======== Supplied information ========

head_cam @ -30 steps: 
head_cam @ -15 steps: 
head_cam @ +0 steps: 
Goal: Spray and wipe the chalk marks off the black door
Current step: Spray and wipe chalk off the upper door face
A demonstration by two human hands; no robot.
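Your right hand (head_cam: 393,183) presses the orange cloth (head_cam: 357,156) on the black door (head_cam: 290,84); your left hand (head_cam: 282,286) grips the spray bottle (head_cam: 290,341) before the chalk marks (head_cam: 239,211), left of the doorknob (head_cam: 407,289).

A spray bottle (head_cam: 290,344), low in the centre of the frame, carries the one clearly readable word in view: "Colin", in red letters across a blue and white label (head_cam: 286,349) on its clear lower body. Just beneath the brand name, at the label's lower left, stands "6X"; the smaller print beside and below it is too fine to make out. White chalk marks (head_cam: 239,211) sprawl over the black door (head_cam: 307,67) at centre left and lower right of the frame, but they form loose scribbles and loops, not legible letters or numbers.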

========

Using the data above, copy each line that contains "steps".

## Output for this task
head_cam @ -30 steps: 
head_cam @ -15 steps: 
head_cam @ +0 steps: 

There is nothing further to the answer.